Machine learning systems are both complex and unique. They are complex because they consist of many different components and involve many different stakeholders. They are unique because they are data-dependent, and data varies wildly from one use case to the next.
This book takes a holistic approach to designing machine learning systems that are reliable, scalable, maintainable, and adaptive to changing environments and business requirements. It considers each design decision — e.g. how to create training data, what features to include, how to deploy, what to monitor, how often to retrain your model — in the context of how it can help the system as a whole achieve its objectives. The iterative framework laid out in this book is illustrated using actual case studies and backed by ample references.

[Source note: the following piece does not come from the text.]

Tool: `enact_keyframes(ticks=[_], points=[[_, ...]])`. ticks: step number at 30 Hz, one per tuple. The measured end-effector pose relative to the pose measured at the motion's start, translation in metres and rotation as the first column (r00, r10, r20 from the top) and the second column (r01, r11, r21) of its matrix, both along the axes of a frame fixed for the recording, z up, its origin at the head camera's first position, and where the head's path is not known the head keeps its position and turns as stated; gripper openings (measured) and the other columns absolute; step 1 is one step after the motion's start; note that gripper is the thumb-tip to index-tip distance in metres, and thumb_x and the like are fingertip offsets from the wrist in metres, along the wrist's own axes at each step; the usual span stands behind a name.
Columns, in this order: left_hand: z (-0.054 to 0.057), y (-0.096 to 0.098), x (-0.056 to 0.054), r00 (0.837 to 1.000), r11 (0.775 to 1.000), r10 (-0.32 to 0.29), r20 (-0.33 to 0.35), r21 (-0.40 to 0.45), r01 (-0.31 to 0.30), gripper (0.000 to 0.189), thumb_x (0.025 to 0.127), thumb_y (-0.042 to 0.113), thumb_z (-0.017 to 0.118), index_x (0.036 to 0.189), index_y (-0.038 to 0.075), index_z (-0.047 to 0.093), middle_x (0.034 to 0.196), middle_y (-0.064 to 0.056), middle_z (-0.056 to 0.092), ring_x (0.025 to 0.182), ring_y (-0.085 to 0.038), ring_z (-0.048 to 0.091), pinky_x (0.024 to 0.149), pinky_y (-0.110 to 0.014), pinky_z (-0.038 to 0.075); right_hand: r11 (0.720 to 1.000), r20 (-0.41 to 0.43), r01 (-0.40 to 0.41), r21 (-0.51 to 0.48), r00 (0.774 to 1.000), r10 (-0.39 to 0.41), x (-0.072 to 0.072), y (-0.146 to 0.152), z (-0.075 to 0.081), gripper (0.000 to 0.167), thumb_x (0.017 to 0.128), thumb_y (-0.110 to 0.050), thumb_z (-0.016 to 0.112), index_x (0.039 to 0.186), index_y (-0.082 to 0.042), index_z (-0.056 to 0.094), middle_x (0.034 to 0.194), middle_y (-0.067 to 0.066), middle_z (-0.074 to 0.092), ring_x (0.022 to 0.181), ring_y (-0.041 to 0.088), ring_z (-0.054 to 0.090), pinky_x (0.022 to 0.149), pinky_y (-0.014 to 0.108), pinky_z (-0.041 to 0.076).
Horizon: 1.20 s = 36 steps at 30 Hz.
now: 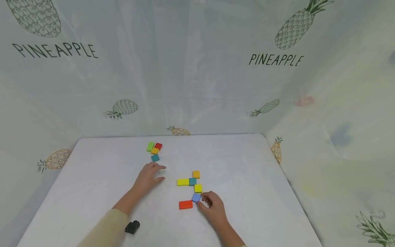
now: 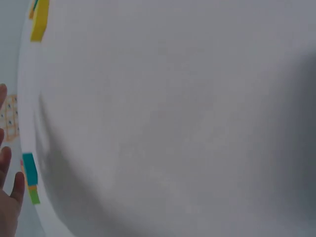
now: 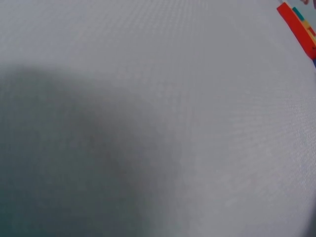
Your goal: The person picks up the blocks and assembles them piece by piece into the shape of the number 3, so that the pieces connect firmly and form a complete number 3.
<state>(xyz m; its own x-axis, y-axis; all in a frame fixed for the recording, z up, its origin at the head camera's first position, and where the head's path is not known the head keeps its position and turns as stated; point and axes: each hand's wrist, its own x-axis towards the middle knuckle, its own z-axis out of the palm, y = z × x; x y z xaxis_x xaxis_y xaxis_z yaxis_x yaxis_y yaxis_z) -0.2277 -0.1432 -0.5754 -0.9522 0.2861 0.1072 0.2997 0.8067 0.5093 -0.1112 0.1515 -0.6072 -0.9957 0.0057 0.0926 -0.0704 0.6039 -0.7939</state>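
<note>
In the head view, my right hand (image 1: 213,209) is at a blue block (image 1: 196,197), pinching its right side between thumb and index finger. The blue block sits turned at an angle, between a red block (image 1: 186,204) and a yellow square block (image 1: 198,188). Beyond these are a teal block (image 1: 192,181), a long yellow block (image 1: 183,182) beside it and an orange block (image 1: 196,174). My left hand (image 1: 147,177) has thumb and fingers spread with nothing between them. Nearest to it is another teal block (image 1: 155,157).
Behind my left hand, a light green block (image 1: 150,146), a dark red block (image 1: 158,146) and an orange-yellow block (image 1: 155,151) lie clustered. A small black object (image 1: 132,227) is by my left sleeve (image 1: 106,228). Pineapple-printed cloth (image 1: 197,68) surrounds the white table (image 1: 247,164).
</note>
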Motion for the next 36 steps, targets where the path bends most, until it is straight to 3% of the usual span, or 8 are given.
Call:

Examples of the scenarios that this book will be able to help you tackle.
You have been given a business problem and a lot of raw data. You want to engineer this data and choose the right metrics to solve this problem.
Your initial models perform well in offline experiments and you want to deploy them.
You have little feedback on how your models are performing after your models are deployed, and you want to figure out a way to quickly detect, debug, and address any issue your models might run into in production.
The process of developing, evaluating, deploying, and updating models for your team has been mostly manual, slow, and error-prone. You want to automate and improve this process.
Each machine learning use case in your organization has been deployed using its own workflow, and you want to lay down the foundation (e.g. model store, feature store, monitoring tools) that can be shared and reused across use cases.
You're worried that there might be biases in your machine learning systems and you want to make your systems responsible!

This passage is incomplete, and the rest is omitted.